Copy exactly the lines of the material below that run from the one containing "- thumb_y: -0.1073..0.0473" through the one containing "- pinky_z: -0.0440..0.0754". Copy no other lines.
═════ GIVEN MATERIAL
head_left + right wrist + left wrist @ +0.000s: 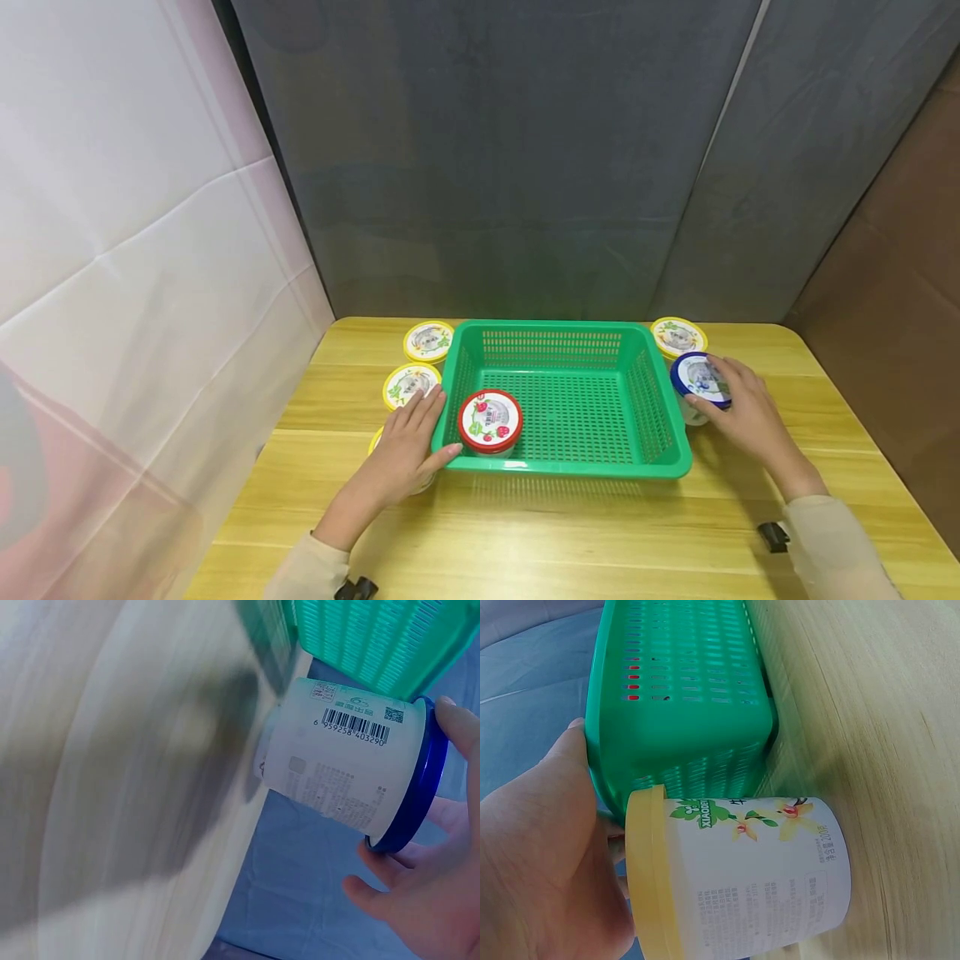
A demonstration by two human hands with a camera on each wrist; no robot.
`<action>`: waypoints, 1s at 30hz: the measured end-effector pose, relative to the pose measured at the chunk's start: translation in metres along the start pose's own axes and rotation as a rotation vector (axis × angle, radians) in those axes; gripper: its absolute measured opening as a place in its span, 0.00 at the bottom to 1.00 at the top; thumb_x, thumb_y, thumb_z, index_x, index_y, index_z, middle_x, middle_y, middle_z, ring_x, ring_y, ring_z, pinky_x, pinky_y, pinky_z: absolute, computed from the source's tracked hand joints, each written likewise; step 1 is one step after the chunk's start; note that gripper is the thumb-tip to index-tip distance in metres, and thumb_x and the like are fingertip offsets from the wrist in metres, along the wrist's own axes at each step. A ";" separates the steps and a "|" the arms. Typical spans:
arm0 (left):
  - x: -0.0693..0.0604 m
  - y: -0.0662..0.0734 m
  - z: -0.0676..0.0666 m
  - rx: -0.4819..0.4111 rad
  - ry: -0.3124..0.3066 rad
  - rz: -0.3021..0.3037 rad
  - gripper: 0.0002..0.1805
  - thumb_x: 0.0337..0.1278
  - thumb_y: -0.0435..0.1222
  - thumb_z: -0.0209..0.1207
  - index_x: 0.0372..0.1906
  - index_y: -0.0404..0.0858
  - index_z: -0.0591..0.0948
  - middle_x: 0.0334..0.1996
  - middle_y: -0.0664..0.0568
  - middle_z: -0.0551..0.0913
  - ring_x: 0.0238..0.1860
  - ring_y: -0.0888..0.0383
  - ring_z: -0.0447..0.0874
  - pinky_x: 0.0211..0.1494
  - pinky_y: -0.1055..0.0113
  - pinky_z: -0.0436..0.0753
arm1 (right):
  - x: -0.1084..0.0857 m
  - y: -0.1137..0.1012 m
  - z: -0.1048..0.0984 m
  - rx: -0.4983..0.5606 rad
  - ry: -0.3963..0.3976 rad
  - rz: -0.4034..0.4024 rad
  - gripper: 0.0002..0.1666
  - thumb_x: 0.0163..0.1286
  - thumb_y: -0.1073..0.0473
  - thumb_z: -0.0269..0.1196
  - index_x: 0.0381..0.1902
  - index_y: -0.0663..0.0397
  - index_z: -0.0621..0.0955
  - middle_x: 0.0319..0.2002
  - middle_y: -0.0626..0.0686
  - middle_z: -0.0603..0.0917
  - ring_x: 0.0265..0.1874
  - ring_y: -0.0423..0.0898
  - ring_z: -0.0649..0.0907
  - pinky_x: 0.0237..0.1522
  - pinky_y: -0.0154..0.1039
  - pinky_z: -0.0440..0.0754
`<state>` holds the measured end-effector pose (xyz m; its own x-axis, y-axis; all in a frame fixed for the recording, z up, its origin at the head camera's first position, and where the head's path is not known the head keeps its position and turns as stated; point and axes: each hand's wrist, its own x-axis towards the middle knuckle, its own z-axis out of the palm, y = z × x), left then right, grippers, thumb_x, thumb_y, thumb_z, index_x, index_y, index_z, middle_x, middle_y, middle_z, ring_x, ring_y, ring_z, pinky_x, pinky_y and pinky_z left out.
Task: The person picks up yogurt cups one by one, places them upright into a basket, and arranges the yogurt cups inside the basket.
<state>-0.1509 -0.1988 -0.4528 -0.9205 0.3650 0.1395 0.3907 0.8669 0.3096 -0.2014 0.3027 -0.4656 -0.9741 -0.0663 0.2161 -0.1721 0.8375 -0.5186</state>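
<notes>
Tub with a blue lid (699, 380): we pinch it by the top in our right grip (753, 421), just right of the green basket (585, 469). Our left grip (401, 452), fingers extended, rests at the basket's near-left corner.

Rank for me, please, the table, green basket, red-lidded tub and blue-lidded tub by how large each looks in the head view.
1. Table
2. Green basket
Unranked: red-lidded tub and blue-lidded tub, which look alike, each partly hidden.

Head: high before green basket (564, 469), facing forward-down | Left wrist: close, basket's left, forward | Right wrist: close, basket's right, forward | Shared: basket
</notes>
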 end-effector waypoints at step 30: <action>0.000 0.000 -0.001 0.000 -0.007 -0.005 0.45 0.67 0.57 0.53 0.78 0.36 0.55 0.80 0.44 0.53 0.80 0.38 0.48 0.75 0.34 0.56 | 0.008 -0.025 -0.042 0.038 0.050 -0.008 0.50 0.66 0.42 0.66 0.76 0.58 0.59 0.70 0.75 0.61 0.64 0.75 0.62 0.55 0.76 0.63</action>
<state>-0.1509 -0.1993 -0.4523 -0.9225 0.3630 0.1314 0.3861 0.8686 0.3106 -0.1990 0.3038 -0.4163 -0.9643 -0.0447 0.2609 -0.1860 0.8156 -0.5478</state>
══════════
▶ [RESPONSE]
  - thumb_y: -0.1073..0.0473
  - thumb_z: -0.0269..0.1196
  - index_x: 0.0381..0.1902
  - index_y: -0.0663..0.0397
  - index_z: -0.0621..0.0955
  - middle_x: 0.0319..0.2002
  - middle_y: -0.0626..0.0686
  - middle_z: -0.0603..0.0917
  - ring_x: 0.0265..0.1874
  - ring_y: -0.0423..0.0898
  - ring_z: -0.0649..0.0907
  - pinky_x: 0.0237..0.1522
  - pinky_y: -0.0154..0.1039
  - pinky_z: -0.0440..0.0754

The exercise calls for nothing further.